Test of 98,184 HDDs – Backblaze
1.80% overall failure rate, lowest ever achieved
This is a Press Release edited by StorageNewsletter.com on August 9, 2018 at 2:24 pmThis article was written by Andy Klein, director of product marketing, Backblaze, on July 24, 2018.
HDD Stats for Q2 2018
As of June 30, 2018 we had 100,254 spinning HDDs in Backblaze’s data centers. Of that number, there were 1,989 boot drives and 98,265 data drives.
This review looks at the quarterly and lifetime statistics for the data drive models in operation in our data centers. We’ll also take another look at comparing enterprise and consumer drives, get a first look at our 14TB Toshiba drives, and introduce you to two new SMART stats. Along the way, we’ll share observations and insights on the data presented and we look forward to you doing the same in the comments.
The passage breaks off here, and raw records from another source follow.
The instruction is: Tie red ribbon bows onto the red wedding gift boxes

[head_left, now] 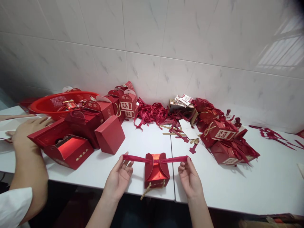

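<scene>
A small red gift box (157, 177) with rounded flaps and a gold cord handle stands before me at the table's front edge. A dark red ribbon (136, 158) runs through the flaps and stretches out to both sides, nearly level. My left hand (120, 177) pinches its left end between thumb and finger. The ribbon's right end is pinched in my right hand (189, 178), the other fingers loosely curled. Both hands are beside the box, not touching it.
At left, a co-worker's arm (28, 155) reaches past red boxes (110, 134) and a red plastic basket (64, 95). Ribbons (153, 113) are heaped by the wall. An open carton (182, 111) holds cards. More tied boxes (224, 134) are piled at right on the white table (268, 180).
</scene>
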`<state>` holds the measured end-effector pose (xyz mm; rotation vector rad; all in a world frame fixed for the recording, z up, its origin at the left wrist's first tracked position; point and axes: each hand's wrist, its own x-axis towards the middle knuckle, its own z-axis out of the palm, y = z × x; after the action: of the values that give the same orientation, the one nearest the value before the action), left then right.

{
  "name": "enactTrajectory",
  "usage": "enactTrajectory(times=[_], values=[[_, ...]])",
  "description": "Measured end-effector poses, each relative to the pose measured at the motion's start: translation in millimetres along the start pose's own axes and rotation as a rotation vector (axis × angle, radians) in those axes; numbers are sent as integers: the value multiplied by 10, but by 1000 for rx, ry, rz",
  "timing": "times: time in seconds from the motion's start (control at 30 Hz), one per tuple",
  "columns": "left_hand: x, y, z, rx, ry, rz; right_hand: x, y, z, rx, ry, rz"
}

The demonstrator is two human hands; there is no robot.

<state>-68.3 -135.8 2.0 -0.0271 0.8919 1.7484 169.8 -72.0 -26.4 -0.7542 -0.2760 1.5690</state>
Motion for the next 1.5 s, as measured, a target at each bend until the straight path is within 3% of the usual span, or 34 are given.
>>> enactTrajectory(times=[0.17, 0.4, 0.6, 0.8, 0.97, 1.17, 1.37, 1.5], values=[[-70, 171, 130, 75, -23, 234, -77, -105, 112, -318, -26, -313], [-159, 340, 424, 308, -180, 499, -181, -334, 437, -468, -45, -623], [-213, 357, 777, 587, -336, 683, -289, -496, 797, -680, -280, -839], [-312, 301, 1027, 719, -578, 628, -349, -518, 1106, -690, -420, -765], [-347, 295, 1122, 654, -651, 597, -301, -503, 1242, -599, -533, -564], [-423, 356, 1227, 738, -791, 583, -342, -486, 1401, -723, -597, -403], [-481, 364, 1183, 1069, -721, 681, -467, -413, 1440, -788, -871, -431], [-473, 387, 1094, 1123, -677, 675, -461, -288, 1391, -780, -853, -421]])
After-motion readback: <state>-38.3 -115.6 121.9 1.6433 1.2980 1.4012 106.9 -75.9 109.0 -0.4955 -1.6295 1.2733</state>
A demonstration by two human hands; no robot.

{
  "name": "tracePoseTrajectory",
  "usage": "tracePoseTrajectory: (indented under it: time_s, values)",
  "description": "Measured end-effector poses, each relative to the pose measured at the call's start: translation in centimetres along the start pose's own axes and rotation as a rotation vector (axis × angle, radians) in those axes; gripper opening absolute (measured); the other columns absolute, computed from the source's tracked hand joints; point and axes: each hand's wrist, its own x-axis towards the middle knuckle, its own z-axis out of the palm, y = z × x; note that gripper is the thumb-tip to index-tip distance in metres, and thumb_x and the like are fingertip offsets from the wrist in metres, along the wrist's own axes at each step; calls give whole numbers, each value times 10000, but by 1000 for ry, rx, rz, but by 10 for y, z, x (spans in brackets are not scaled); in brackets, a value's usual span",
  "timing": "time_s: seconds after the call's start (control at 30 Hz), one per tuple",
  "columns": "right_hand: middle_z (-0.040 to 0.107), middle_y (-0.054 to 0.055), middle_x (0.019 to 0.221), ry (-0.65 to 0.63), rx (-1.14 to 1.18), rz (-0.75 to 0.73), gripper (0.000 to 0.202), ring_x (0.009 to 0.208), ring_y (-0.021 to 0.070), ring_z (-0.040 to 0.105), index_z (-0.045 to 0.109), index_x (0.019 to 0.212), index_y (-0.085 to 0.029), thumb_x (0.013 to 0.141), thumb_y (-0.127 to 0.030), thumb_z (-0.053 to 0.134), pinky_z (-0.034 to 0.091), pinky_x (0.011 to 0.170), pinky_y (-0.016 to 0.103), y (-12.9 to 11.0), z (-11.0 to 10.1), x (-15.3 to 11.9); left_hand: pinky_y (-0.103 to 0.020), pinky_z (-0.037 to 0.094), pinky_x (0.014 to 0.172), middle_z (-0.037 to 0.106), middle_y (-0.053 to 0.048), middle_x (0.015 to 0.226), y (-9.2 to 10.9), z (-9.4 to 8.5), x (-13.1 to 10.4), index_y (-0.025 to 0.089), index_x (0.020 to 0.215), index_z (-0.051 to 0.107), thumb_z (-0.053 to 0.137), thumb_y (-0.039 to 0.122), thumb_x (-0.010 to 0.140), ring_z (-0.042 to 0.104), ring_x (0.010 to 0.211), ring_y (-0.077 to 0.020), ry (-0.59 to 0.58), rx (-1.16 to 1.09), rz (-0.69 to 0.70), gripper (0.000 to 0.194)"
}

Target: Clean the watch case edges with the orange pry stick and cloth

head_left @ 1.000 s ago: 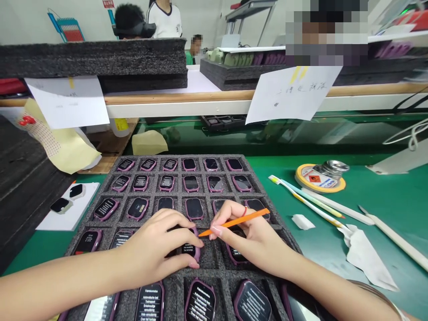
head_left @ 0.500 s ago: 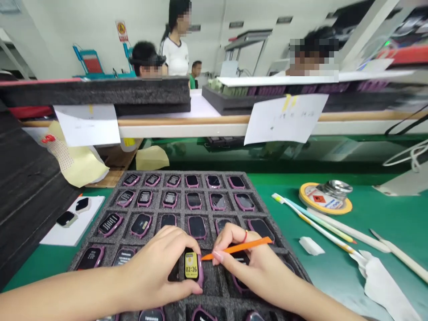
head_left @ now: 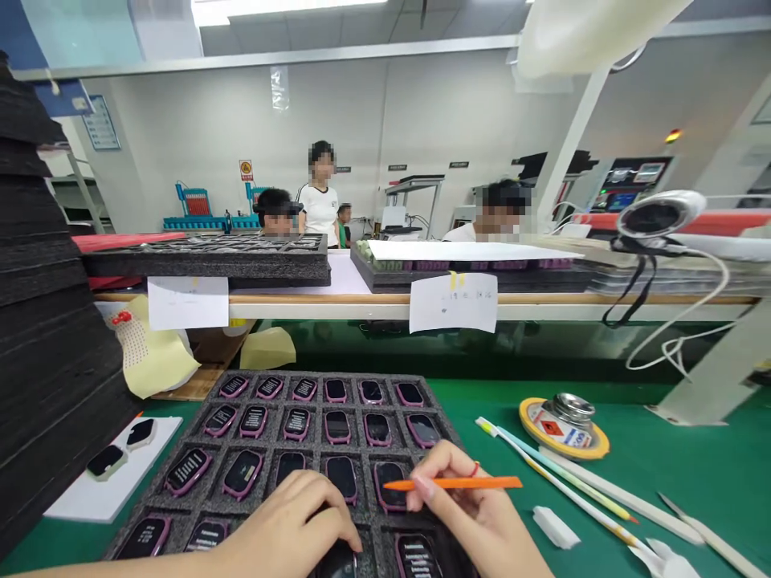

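Observation:
A dark foam tray [head_left: 355, 371] holds several purple-framed watches in its compartments, some with lit text on their screens. My left hand [head_left: 304, 522] is curved over the tray's lower middle, its fingers around a dark-screened watch [head_left: 338, 560] at the bottom edge of the view. My right hand [head_left: 449, 498] pinches an orange pointed stick [head_left: 475, 482] between thumb and fingers. The stick's tip points left, over a purple watch [head_left: 390, 475] in the third row. Below my right hand, another watch [head_left: 415, 555] shows white text.
Two watches lie on a white pad [head_left: 114, 490] at the left, beside stacked black foam [head_left: 54, 321]. To the right are a tape roll with a metal-topped container [head_left: 563, 425], brushes, a blade and a white block [head_left: 555, 527]. A shelf [head_left: 337, 309] and people are beyond.
The view has tilted upward. The yellow-screened watch my left hand held no longer shows; that hand is now lower in the tray. My right hand and the stick have moved away from it, rightward.

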Motion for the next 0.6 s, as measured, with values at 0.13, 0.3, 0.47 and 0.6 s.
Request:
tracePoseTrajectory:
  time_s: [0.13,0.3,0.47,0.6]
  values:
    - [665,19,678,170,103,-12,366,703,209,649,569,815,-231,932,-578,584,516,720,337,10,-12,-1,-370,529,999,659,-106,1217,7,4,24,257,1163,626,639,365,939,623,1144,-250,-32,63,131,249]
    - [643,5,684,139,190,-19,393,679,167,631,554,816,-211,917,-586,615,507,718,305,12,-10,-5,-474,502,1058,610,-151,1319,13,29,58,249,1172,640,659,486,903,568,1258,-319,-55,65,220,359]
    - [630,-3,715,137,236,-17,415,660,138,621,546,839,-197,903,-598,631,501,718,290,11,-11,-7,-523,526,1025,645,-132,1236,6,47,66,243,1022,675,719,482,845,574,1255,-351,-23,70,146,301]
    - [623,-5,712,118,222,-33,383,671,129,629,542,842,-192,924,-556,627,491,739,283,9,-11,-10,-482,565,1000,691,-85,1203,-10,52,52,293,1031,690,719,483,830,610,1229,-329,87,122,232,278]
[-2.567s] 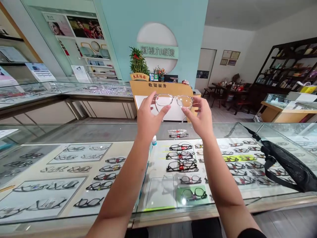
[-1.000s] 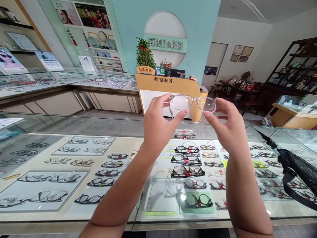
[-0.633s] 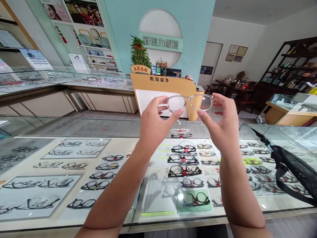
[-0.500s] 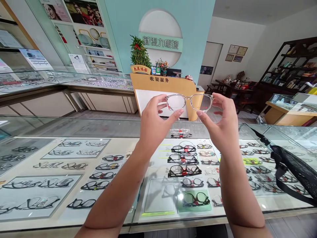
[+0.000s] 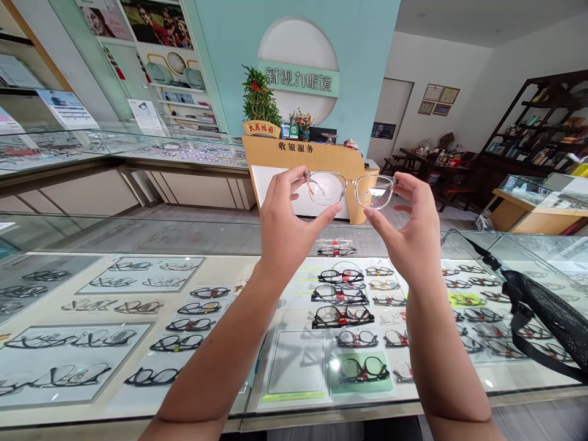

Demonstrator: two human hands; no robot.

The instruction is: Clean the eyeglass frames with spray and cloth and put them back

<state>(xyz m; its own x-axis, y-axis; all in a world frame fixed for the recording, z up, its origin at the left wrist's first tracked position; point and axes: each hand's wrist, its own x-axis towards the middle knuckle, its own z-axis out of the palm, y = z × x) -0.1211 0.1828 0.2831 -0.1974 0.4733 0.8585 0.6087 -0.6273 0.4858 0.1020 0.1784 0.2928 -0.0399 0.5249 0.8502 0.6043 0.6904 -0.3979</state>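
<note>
A pair of clear-framed eyeglasses (image 5: 351,182) is held up in the air above the glass counter, lenses facing me. My left hand (image 5: 289,211) grips the left end near the hinge, its thumb by the lower left rim. At the opposite end, my right hand (image 5: 411,226) pinches the frame, with the thumb at the lower edge of the right lens. The temples are mostly hidden behind the lenses and fingers. Below, inside the display case, several dark eyeglasses (image 5: 342,315) lie in a column.
The glass display counter (image 5: 248,419) spans the foreground, with more frames on panels left and right. A black mesh bag with a strap (image 5: 546,312) rests on its right side. Beyond stands a wooden cashier desk (image 5: 303,156) with a plant (image 5: 258,101). Another showcase (image 5: 202,184) runs along the left.
The eyeglasses have turned slightly, the left end rising and a temple showing through the left lens. My left fingers have lifted a little; my right hand has barely moved.
</note>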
HDD Reliability Statistics for Q2 2018
Of the 98,265 HDDs we were monitoring at the end of Q2 2018, we removed from consideration those drives used for testing purposes and those drive models for which we did not have at least 45 drives. This leaves us with 98,184 HDDs. The table below covers just Q2 2018.
Notes and Observations
If a drive model has a failure rate of 0%, it just means that there were no drive failures of that model during Q2 2018.
The Annualized Failure Rate (AFR) for Q2 is just 1.08%, well below the Q1 2018 AFR and is our lowest quarterly AFR yet. That said: quarterly failure rates can be volatile, especially for models that have a small number of drives and/or a small number of Drive Days.
There were 81 drives (98,265 minus 98,184) that were not included in the list above because we did not have at least 45 of a given drive model. We use 45 drives of the same model as the minimum number when we report quarterly, yearly, and lifetime drive statistics. The use of 45 drives is historical in nature as that was the number of drives in our original Storage Pods.
HDD Migrations Continue
The Q2 2018 quarterly chart above was based on 98,184 HDDs. That was only 138 more HDDs than Q1 2018, which was based on 98,046 drives. Yet, we added nearly 40PB of cloud storage during Q1. If we tried to store 40PB on the 138 additional drives we added in Q2 then each new HDD would have to store nearly 300TB of data. While 300TB HDDs would be awesome, the less awesome reality is that we replaced over 4,600 4TB drives with nearly 4,800 12TB drives.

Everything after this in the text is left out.